— What you are asked to do —
Gather every line of the entries that includes the word "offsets".

— Task data —
§

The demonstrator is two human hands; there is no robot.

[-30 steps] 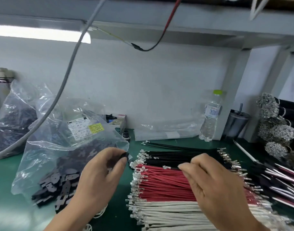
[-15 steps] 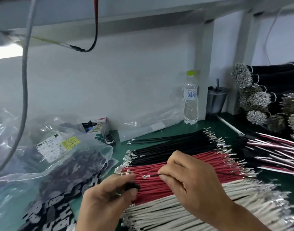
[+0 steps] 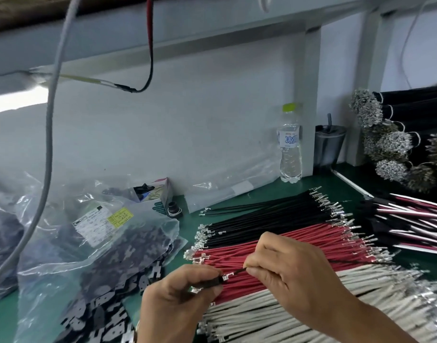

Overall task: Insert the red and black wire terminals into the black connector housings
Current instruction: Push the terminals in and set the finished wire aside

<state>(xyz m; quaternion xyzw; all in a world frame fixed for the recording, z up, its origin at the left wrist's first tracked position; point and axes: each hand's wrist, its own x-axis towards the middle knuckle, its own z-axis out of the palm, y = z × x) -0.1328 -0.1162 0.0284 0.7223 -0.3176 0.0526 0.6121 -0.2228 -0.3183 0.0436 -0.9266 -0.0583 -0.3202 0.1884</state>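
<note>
My left hand [image 3: 180,295] pinches a small black connector housing [image 3: 211,284] between thumb and fingers. My right hand [image 3: 294,271] pinches a black wire [image 3: 239,271] just behind its metal terminal [image 3: 226,277], whose tip touches the housing's opening. Under both hands lie flat rows of black wires [image 3: 267,214], red wires [image 3: 299,237] and white wires [image 3: 286,315], all tipped with silver terminals. A clear bag [image 3: 128,246] of black housings lies to the left, with loose housings [image 3: 106,315] spilled in front of it.
A water bottle [image 3: 290,144] and a dark cup [image 3: 328,147] stand against the back wall. Tied bundles of terminated wires [image 3: 395,144] stack at the right. Finished red-white-black assemblies [image 3: 410,226] lie at the right on the green mat [image 3: 262,194]. A grey cable [image 3: 49,134] hangs at the left.
My right hand has brought the black wire's terminal left to the housing in my left hand, which has risen slightly. The view has shifted a little.
</note>
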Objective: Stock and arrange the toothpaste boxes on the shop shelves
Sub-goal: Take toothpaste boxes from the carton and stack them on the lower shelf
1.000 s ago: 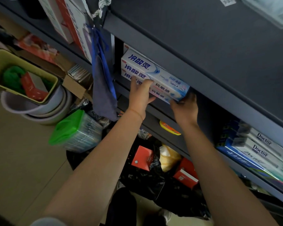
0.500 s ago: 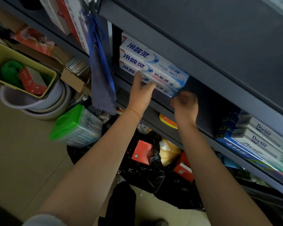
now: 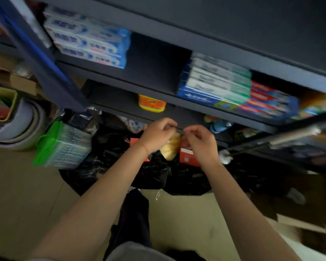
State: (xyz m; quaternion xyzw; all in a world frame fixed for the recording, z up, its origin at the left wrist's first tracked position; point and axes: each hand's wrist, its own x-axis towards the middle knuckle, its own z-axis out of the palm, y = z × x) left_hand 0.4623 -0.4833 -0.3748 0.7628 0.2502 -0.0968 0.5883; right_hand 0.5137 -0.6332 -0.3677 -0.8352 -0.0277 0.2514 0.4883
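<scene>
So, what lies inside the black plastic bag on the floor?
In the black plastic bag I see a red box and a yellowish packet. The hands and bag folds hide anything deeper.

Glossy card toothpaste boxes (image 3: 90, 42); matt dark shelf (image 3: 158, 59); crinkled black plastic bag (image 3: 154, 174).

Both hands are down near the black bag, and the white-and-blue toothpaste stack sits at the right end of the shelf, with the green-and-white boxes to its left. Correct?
Not quite. The head view shows the white-and-blue toothpaste stack at the left end, with the green-and-white boxes to its right. The left hand and right hand are down near the black bag.
</scene>
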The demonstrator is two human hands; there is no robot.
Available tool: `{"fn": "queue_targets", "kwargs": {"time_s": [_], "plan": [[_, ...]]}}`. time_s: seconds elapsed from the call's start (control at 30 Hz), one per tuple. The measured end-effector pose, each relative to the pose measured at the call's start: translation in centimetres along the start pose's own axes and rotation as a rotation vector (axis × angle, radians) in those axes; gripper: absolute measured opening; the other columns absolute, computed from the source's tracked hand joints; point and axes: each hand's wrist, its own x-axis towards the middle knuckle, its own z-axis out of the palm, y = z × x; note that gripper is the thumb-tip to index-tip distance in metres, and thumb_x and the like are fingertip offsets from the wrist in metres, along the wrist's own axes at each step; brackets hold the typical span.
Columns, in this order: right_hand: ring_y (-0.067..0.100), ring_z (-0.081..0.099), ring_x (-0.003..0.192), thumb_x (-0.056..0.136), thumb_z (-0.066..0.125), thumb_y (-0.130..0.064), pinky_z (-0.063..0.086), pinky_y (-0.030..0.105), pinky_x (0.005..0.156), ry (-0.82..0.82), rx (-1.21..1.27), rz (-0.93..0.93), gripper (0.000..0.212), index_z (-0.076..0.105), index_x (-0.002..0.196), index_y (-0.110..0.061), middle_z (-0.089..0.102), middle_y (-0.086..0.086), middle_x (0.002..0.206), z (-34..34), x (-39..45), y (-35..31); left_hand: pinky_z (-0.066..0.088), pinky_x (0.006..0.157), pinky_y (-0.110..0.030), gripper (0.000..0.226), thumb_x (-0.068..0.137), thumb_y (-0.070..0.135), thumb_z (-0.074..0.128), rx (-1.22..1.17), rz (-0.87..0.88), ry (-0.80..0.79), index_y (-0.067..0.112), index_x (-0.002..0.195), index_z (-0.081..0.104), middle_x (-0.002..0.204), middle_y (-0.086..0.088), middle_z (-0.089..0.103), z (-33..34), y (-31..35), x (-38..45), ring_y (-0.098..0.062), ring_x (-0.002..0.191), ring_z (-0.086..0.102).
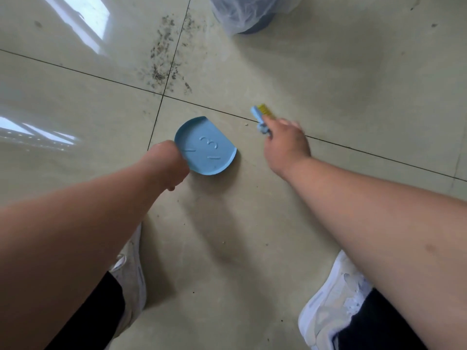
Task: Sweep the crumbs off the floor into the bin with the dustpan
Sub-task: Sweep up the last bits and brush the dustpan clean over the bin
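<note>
Left hand is curled into a fist round the back edge of the blue dustpan, fingers tucked under so I can't see exactly how they grip. The pan sits pretty much dead center, tilted, with its straight open lip facing about 1 o'clock (there's a little smiley face molded into it). It throws a shadow on the floor at its 5 o'clock side; can't tell if the lip touches the tile.

Right hand is at the pan's 3 o'clock, fingers closed round the blue handle of a small brush. Yellow bristles stick out past the knuckles toward 11 o'clock. It's blurry, so whether the bristles touch the floor I can't say.

The crumbs are a dark speckled patch at 11 to 12 o'clock from the pan, spread along a grout line, well apart from both tools. A few stray bits lie nearer the brush. The bin, lined with a clear bag, is at the top edge around 12 o'clock, just right of the crumbs.

White shoes at the bottom.
</note>
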Motion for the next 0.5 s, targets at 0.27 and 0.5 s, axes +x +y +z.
{"fn": "queue_targets", "kwargs": {"time_s": [0.27,0.5], "plan": [[0.030,0.048,0.123,0.093,0.049,-0.012,0.047,0.042,0.103,-0.175,0.135,-0.258,0.053,0.057,0.144,-0.026,0.063,0.000,0.139,2.9,-4.0,-6.8,0.069,0.074,-0.049,0.019,0.100,0.012,0.055,-0.135,0.007,0.071,0.000,0.094,0.069,0.081,-0.016,0.080,0.3,0.2,0.3,-0.034,0.071,0.080],[0.039,0.060,0.111,0.089,0.048,0.000,0.044,0.036,0.092,0.249,0.168,0.156,0.045,0.068,0.128,-0.009,0.066,0.021,0.122,-2.8,-3.3,3.1,0.053,0.055,-0.038,0.011,0.091,0.006,0.053,-0.024,0.103,0.108,0.007,0.099,0.060,0.086,-0.016,0.070,1.6,-1.3,-0.6,-0.033,0.069,0.068]]}}
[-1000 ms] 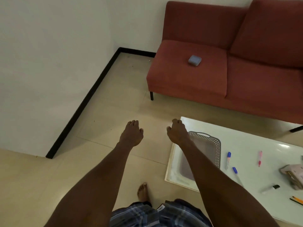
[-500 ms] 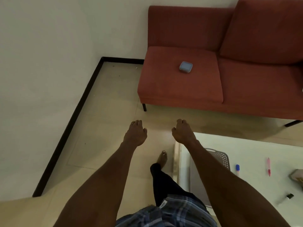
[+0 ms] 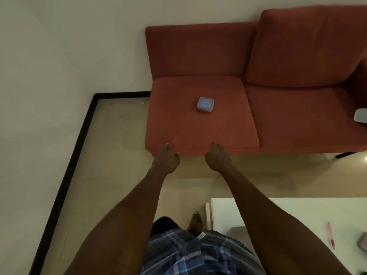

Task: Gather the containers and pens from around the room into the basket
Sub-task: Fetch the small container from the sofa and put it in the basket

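Note:
A small square container with a blue lid (image 3: 205, 104) lies on the left seat cushion of the red sofa (image 3: 278, 62). My left hand (image 3: 166, 160) and my right hand (image 3: 218, 157) are stretched forward over the cushion's front edge, both empty with fingers loosely apart, well short of the container. At the frame's right edge a second grey-lidded container (image 3: 361, 115) shows partly on the sofa. A pink pen (image 3: 331, 237) lies on the white table (image 3: 309, 213) at lower right. The basket is almost wholly hidden behind my right forearm.
A black skirting board (image 3: 67, 171) runs along the wall on the left, with bare tiled floor (image 3: 111, 155) between it and the sofa. The table's corner is close to my right leg. A pale object (image 3: 362, 242) sits at the table's right edge.
I have stepped closer to the sofa. The container and sofa now sit lower and larger in view, the table and basket have slid down and out, and a second container appeared at right.

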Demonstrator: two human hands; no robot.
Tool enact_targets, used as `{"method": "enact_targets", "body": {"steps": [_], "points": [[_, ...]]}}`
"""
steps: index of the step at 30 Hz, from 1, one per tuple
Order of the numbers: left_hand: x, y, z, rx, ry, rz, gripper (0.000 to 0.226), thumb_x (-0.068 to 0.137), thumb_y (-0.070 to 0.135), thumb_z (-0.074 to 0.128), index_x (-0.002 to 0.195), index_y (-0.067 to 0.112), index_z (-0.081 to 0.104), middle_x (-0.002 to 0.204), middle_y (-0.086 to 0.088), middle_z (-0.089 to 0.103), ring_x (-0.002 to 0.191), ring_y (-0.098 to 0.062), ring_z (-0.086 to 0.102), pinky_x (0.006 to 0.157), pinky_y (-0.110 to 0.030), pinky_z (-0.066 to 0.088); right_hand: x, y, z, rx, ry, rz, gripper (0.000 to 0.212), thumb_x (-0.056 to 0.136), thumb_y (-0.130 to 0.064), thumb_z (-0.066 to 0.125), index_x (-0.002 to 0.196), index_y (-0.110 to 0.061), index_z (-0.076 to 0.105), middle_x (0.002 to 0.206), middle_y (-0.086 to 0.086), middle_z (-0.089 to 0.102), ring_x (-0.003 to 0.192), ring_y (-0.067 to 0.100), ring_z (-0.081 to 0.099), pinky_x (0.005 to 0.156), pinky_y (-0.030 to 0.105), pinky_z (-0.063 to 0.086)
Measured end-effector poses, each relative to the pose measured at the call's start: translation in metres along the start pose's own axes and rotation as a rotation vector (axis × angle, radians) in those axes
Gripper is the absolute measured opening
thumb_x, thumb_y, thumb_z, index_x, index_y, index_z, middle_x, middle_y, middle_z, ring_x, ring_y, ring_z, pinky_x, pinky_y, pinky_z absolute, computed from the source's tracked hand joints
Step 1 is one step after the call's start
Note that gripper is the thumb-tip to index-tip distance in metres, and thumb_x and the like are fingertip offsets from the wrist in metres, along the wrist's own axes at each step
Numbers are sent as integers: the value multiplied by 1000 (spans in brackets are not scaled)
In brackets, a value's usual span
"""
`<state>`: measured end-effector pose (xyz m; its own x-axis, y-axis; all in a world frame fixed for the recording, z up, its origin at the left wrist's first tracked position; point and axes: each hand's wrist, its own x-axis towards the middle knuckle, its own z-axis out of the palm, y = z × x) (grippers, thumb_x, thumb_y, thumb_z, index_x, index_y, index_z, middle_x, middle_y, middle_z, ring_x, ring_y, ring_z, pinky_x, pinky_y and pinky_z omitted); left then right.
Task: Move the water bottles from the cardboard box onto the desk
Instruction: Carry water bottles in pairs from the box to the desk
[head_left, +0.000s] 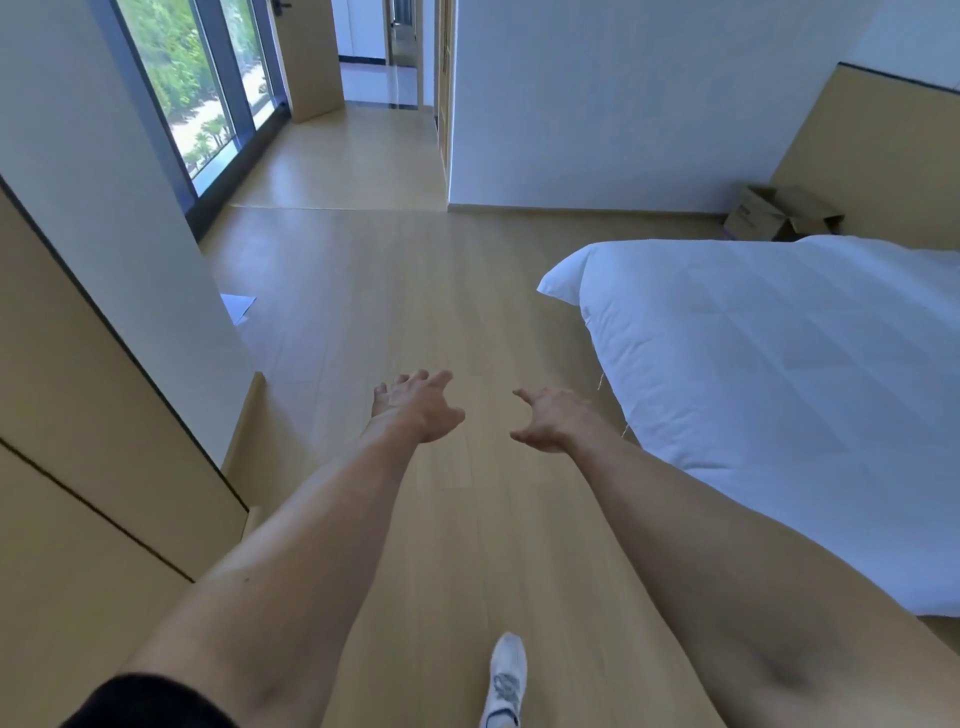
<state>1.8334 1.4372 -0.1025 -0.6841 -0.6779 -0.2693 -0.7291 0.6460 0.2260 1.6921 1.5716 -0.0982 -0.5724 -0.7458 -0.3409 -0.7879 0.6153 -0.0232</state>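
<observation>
An open cardboard box (774, 214) stands on the floor in the far right corner, behind the bed and against a wooden panel; its flaps are up and its inside is hidden. No water bottle and no desk top can be made out. My left hand (415, 402) and my right hand (550, 421) are stretched out in front of me over the wooden floor, both empty with fingers spread. The box is far beyond both hands, up and to the right.
A bed with a white duvet (779, 374) fills the right side. A wooden cabinet (93, 457) and a white wall stand on the left. White paper (236, 306) lies on the floor by that wall. My white shoe (504, 680) is below. A hallway opens ahead.
</observation>
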Motion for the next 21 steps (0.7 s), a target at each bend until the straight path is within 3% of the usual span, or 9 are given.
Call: {"method": "enact_targets", "body": {"steps": [21], "points": [[331, -17, -106, -24, 30, -126, 67, 93, 53, 51, 153, 34, 31, 155, -4, 39, 142, -30, 35, 116, -53, 26, 363, 5, -123, 63, -20, -73, 66, 95, -57, 46, 154, -37, 26, 155, 7, 36, 142, 29, 36, 111, 44, 37]]}}
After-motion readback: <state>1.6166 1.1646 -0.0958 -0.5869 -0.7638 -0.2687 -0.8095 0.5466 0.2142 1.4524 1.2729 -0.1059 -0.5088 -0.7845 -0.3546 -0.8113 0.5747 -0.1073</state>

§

— Response to this exercise —
Available tool: `{"fn": "queue_targets", "kwargs": {"time_s": [_], "plan": [[_, ...]]}}`. time_s: seconds elapsed from the call's start (control at 30 Hz), one per tuple. The measured end-effector pose, each relative to the pose measured at the call's start: translation in centimetres along the start pose's own axes and rotation as a rotation vector (axis × angle, radians) in those axes; gripper: absolute measured opening; the other columns absolute, computed from the source's tracked hand joints; point and axes: each hand's wrist, its own x-axis towards the middle knuckle, its own z-axis out of the palm, y = z × x; note that gripper is the thumb-tip to index-tip distance in metres, and thumb_x and the like are fingertip offsets from the wrist in metres, along the wrist's own axes at each step; brackets hold the typical span.
Note that gripper is the thumb-tip to index-tip distance in metres, and thumb_x and the like are fingertip offsets from the wrist in metres, along the wrist's own axes at each step

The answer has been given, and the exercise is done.